Files
ProStock/src/data/sync.py

551 lines
20 KiB
Python
Raw Normal View History

"""Data synchronization module.
This module provides data fetching functions with intelligent sync logic:
- If local file doesn't exist: fetch all data (full load from 20180101)
- If local file exists: incremental update (fetch from latest date + 1 day)
- Multi-threaded concurrent fetching for improved performance
- Stop immediately on any exception
Currently supported data types:
- daily: Daily market data (with turnover rate and volume ratio)
Usage:
# Sync all stocks (full load)
sync_all()
# Sync all stocks (incremental)
sync_all()
# Force full reload
sync_all(force_full=True)
"""
import pandas as pd
from typing import Optional, Dict, Callable
from datetime import datetime, timedelta
from tqdm import tqdm
from concurrent.futures import ThreadPoolExecutor, as_completed
import threading
import sys
from src.data.client import TushareClient
from src.data.storage import Storage
from src.data.daily import get_daily
from src.data.trade_cal import (
get_first_trading_day,
get_last_trading_day,
sync_trade_cal_cache,
)
# Default full sync start date
DEFAULT_START_DATE = "20180101"
# Today's date in YYYYMMDD format
TODAY = datetime.now().strftime("%Y%m%d")
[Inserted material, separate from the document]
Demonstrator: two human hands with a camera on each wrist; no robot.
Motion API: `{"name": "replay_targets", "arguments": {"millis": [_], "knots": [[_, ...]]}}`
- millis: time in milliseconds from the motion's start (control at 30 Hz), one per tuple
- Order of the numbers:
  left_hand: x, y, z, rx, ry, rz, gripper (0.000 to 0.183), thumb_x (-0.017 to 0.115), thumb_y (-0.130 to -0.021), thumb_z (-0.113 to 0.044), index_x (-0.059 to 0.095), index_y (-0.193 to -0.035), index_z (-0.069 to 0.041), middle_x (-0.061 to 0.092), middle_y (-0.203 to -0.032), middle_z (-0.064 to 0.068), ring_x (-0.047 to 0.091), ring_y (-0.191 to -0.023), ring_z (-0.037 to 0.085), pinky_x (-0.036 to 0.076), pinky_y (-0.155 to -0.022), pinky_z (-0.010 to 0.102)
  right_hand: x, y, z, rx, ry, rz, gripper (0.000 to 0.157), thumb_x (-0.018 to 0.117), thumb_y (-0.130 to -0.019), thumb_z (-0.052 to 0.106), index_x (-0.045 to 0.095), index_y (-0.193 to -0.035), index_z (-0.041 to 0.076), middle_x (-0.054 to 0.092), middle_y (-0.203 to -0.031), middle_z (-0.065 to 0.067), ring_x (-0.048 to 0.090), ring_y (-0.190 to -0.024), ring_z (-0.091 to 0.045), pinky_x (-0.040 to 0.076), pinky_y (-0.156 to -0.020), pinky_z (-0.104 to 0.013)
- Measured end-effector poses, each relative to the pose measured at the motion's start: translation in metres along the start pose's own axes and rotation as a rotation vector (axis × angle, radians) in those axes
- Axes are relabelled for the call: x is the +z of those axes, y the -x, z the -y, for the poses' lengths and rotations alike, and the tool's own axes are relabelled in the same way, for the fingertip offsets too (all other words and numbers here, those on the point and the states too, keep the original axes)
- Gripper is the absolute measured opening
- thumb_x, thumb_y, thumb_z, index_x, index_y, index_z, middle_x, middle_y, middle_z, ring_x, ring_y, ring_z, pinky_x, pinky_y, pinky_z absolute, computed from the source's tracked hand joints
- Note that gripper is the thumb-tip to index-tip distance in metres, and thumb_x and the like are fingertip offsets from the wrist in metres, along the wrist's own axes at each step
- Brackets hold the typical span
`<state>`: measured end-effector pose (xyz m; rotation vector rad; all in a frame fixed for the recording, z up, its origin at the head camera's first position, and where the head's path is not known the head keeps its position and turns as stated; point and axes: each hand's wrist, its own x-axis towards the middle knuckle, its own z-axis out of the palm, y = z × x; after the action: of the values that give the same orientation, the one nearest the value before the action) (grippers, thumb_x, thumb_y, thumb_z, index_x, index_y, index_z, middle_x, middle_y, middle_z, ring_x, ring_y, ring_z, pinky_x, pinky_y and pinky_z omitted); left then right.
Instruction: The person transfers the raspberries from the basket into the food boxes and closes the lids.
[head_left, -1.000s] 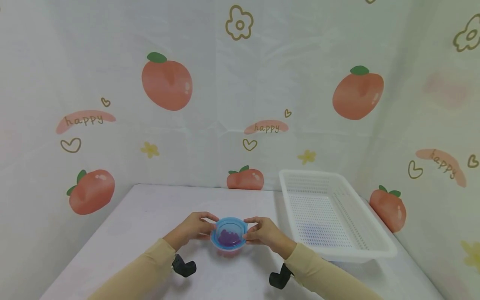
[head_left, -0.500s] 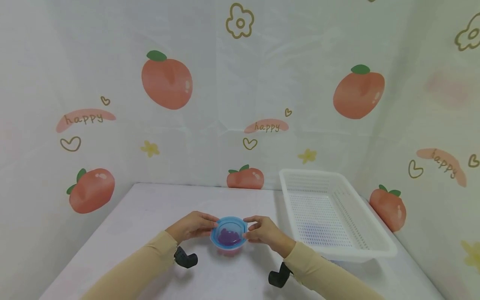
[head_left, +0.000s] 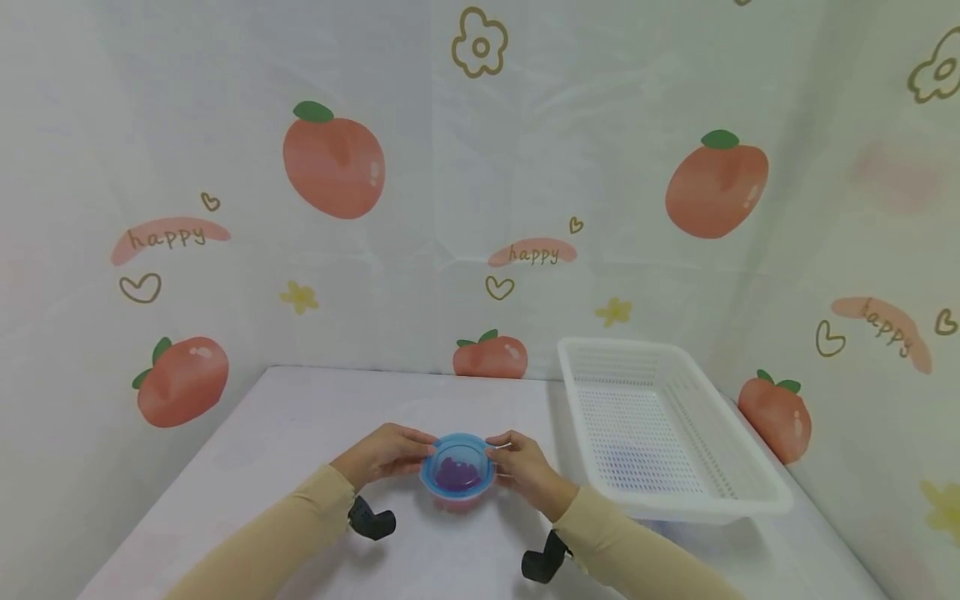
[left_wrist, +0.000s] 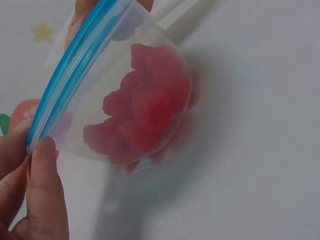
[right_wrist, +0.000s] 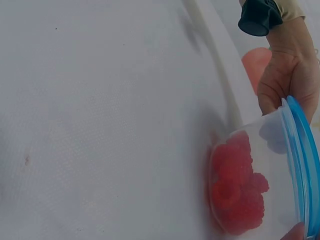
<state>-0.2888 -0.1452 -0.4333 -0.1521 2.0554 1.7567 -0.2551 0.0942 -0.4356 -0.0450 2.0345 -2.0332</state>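
Note:
A round clear plastic food container (left_wrist: pixel 110 147) with a blue lid (head_left: pixel 432 487) stands upright on the white table. Red raspberries (left_wrist: pixel 145 105) show through its wall. From the left side, my left hand (head_left: pixel 384 454) pinches the lid's rim between thumb and fingers. My right hand (head_left: pixel 531 473) is at the opposite side, thumb and forefinger around the rim. In the right wrist view only a right fingertip (right_wrist: pixel 296 233) shows at the lid's edge, while the left hand (right_wrist: pixel 290 75) appears beyond the container.
To the right on the white table (head_left: pixel 315 408) stands a white perforated plastic basket (head_left: pixel 622 492). A curtain (head_left: pixel 420 167) printed with fruit hangs behind. A black camera mount is on each wrist, the left one (head_left: pixel 371 520) and the right one (head_left: pixel 545 560).
My left fingers have closed in on the rim from the left. My right hand has drawn slightly left and nearer, its fingers bending more at the rim. The container has stayed in place.

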Motion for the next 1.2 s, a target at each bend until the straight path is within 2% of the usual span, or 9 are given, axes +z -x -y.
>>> {"name": "replay_targets", "arguments": {"millis": [400, 500, 667, 800, 867, 933, 967, 1033, 1200], "knots": [[0.002, 0.003, 0.001, -0.014, -0.009, -0.055, 0.029, 0.071, -0.087, -0.009, 0.069, -0.114, 0.001, 0.072, -0.091, 0.009, 0.068, -0.073, 0.014, 0.059, -0.070, 0.027, -0.002, -0.006, -0.001, -0.005, -0.015, 0.028, 0.022, 0.057, -0.092, -0.002, 0.054, -0.112, -0.013, 0.058, -0.087, -0.002, 0.053, -0.071, -0.009, 0.049, -0.064, -0.020], [0.002, 0.003, 0.000, -0.008, -0.016, -0.057, 0.029, 0.071, -0.087, -0.009, 0.068, -0.114, 0.001, 0.072, -0.091, 0.009, 0.067, -0.073, 0.013, 0.059, -0.070, 0.027, -0.002, -0.007, -0.001, -0.007, 0.021, 0.016, 0.024, 0.059, -0.091, -0.001, 0.056, -0.112, -0.013, 0.058, -0.085, -0.003, 0.054, -0.070, -0.009, 0.051, -0.064, -0.021], [0.001, 0.003, 0.000, 0.007, -0.027, -0.060, 0.029, 0.071, -0.087, -0.009, 0.068, -0.114, 0.001, 0.072, -0.090, 0.008, 0.066, -0.071, 0.012, 0.059, -0.067, 0.025, -0.004, -0.004, 0.003, -0.068, 0.206, 0.032, 0.027, 0.063, -0.092, 0.006, 0.059, -0.113, -0.010, 0.064, -0.091, -0.013, 0.062, -0.073, -0.012, 0.059, -0.071, -0.033], [0.004, 0.003, 0.001, 0.018, -0.042, -0.067, 0.028, 0.071, -0.087, -0.009, 0.069, -0.113, 0.001, 0.072, -0.088, 0.007, 0.063, -0.068, 0.011, 0.058, -0.064, 0.023, -0.009, -0.001, 0.004, -0.165, 0.508, 0.073, 0.033, 0.064, -0.093, 0.014, 0.061, -0.121, -0.003, 0.063, -0.109, -0.022, 0.068, -0.082, -0.022, 0.060, -0.070, -0.038], [0.005, 0.004, 0.000, 0.020, -0.051, -0.069, 0.028, 0.071, -0.087, -0.009, 0.069, -0.113, 0.001, 0.072, -0.088, 0.006, 0.062, -0.066, 0.010, 0.057, -0.063, 0.022, -0.012, 0.000, 0.003, -0.208, 0.687, 0.098, 0.042, 0.065, -0.092, 0.022, 0.059, -0.129, 0.002, 0.063, -0.114, -0.023, 0.068, -0.088, -0.025, 0.059, -0.068, -0.034], [0.005, 0.005, 0.000, 0.021, -0.053, -0.065, 0.029, 0.071, -0.087, -0.009, 0.069, -0.114, 0.001, 0.072, -0.088, 0.007, 0.062, -0.066, 0.010, 0.058, -0.063, 0.023, -0.014, 0.004, 0.006, -0.212, 0.789, 0.138, 0.053, 0.066, -0.092, 0.028, 0.052, -0.137, 0.004, 0.063, -0.114, -0.022, 0.069, -0.086, -0.026, 0.057, -0.066, -0.033], [0.005, 0.005, 0.000, 0.021, -0.054, -0.062, 0.029, 0.071, -0.087, -0.009, 0.069, -0.114, 0.001, 0.071, -0.088, 0.007, 0.063, -0.066, 0.010, 0.058, -0.063, 0.022, -0.014, 0.006, 0.007, -0.207, 0.789, 0.164, 0.058, 0.067, -0.091, 0.028, 0.048, -0.141, 0.004, 0.064, -0.110, -0.021, 0.069, -0.084, -0.025, 0.057, -0.066, -0.033], [0.005, 0.006, 0.000, 0.021, -0.054, -0.060, 0.030, 0.071, -0.087, -0.010, 0.068, -0.114, 0.001, 0.071, -0.088, 0.007, 0.063, -0.066, 0.011, 0.057, -0.063, 0.022, -0.015, 0.008, 0.008, -0.172, 0.691, 0.222, 0.067, 0.068, -0.090, 0.025, 0.039, -0.145, 0.000, 0.064, -0.101, -0.017, 0.068, -0.082, -0.023, 0.059, -0.068, -0.034], [0.005, 0.008, -0.002, 0.019, -0.041, -0.052, 0.032, 0.071, -0.086, -0.010, 0.068, -0.115, 0.002, 0.070, -0.085, 0.007, 0.062, -0.065, 0.010, 0.057, -0.063, 0.022, -0.015, 0.010, 0.006, -0.016, 0.238, 0.289, 0.074, 0.067, -0.090, 0.006, 0.025, -0.149, -0.005, 0.058, -0.083, -0.007, 0.064, -0.072, -0.012, 0.060, -0.075, -0.034]]}}
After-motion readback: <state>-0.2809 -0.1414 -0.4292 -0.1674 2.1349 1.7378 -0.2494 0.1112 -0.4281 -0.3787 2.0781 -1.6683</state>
def get_today_date() -> str:
"""Get today's date in YYYYMMDD format."""
return TODAY
def get_next_date(date_str: str) -> str:
"""Get the next day after the given date.
Args:
date_str: Date in YYYYMMDD format
Returns:
Next date in YYYYMMDD format
"""
dt = datetime.strptime(date_str, "%Y%m%d")
next_dt = dt + timedelta(days=1)
return next_dt.strftime("%Y%m%d")
class DataSync:
"""Data synchronization manager with full/incremental sync support."""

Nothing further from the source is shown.